Would you restate the full listing word for word and omit its pictures?
Content starts
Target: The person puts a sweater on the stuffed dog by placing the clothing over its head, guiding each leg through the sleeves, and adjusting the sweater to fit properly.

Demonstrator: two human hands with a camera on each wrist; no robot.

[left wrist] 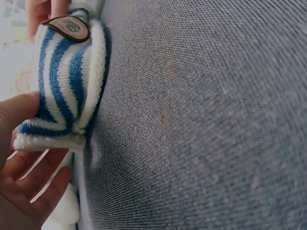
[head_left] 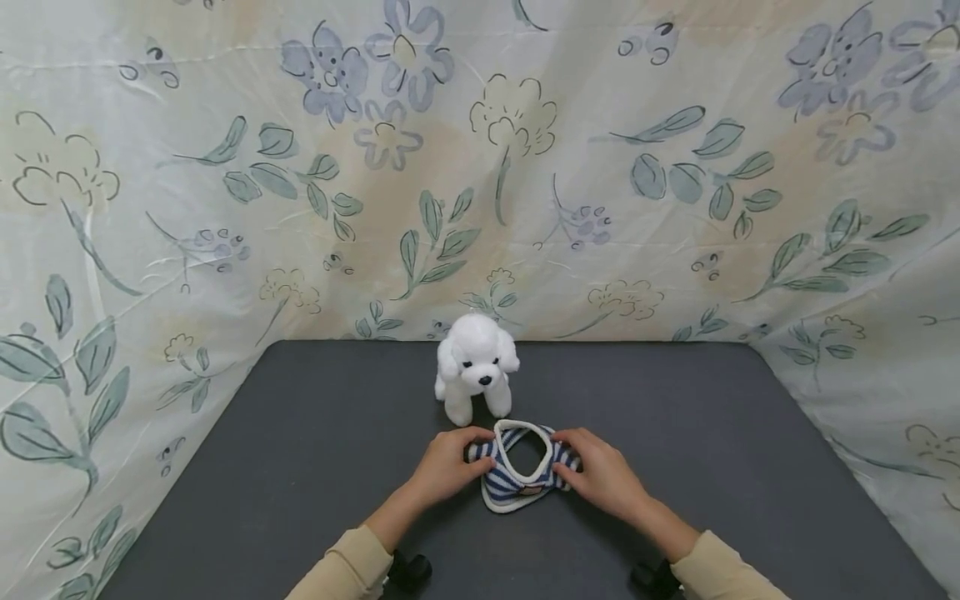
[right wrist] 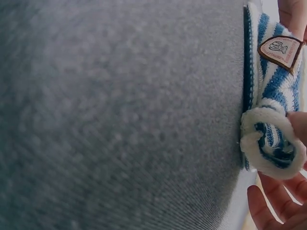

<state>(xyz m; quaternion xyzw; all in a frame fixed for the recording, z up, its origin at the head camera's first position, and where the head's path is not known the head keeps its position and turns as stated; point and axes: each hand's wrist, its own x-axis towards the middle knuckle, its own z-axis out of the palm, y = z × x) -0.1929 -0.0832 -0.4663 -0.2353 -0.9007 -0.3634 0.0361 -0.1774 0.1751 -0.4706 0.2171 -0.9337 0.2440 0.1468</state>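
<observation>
A small blue-and-white striped knit sweater [head_left: 513, 487] with white trim lies on the dark table, its round neck opening facing up. My left hand [head_left: 442, 467] pinches its left sleeve between thumb and fingers. On the opposite side, my right hand [head_left: 611, 482] holds the right sleeve the same way. A brown-edged patch [left wrist: 70, 28] shows on the knit in the left wrist view. The right wrist view looks into a white sleeve cuff [right wrist: 249, 141], with the thumb on the knit above it. Just behind the sweater stands a white plush dog [head_left: 477, 367], facing forward.
The dark grey table [head_left: 322, 450] reaches back to a floral cloth [head_left: 450, 192] that hangs behind and along both sides. Black wrist devices [head_left: 408, 573] sit under both beige sleeves [head_left: 345, 567].
</observation>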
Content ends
* Response below
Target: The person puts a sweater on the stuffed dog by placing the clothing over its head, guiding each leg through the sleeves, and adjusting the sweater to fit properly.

Demonstrator: two human hands with a camera on each wrist; no robot.

[left wrist] 
[head_left] 
[right wrist] 

<state>(xyz m; quaternion xyzw; all in a frame fixed for the recording, z up, its origin at the head camera's first position, and where the head's path is not known the head keeps its position and turns as stated; point and axes: each hand's wrist, its own x-axis towards the middle knuckle, its own z-axis out of the palm, y = z × x) -0.1929 -0.0832 -0.4663 -0.2353 -0.9007 -0.3634 0.0361 -0.1774 0.1751 -0.4706 0.2171 -0.9337 0.2440 0.1468</state>
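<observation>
A small blue-and-white striped knit sweater [head_left: 513, 487] with white trim lies on the dark table, its round neck opening facing up. My left hand [head_left: 442, 467] pinches its left sleeve between thumb and fingers. On the opposite side, my right hand [head_left: 611, 482] holds the right sleeve the same way. A brown-edged patch [left wrist: 70, 28] shows on the knit in the left wrist view. The right wrist view looks into a white sleeve cuff [right wrist: 249, 141], with the thumb on the knit above it. Just behind the sweater stands a white plush dog [head_left: 477, 367], facing forward.
The dark grey table [head_left: 322, 450] reaches back to a floral cloth [head_left: 450, 192] that hangs behind and along both sides. Black wrist devices [head_left: 408, 573] sit under both beige sleeves [head_left: 345, 567].
</observation>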

The exercise is now finished.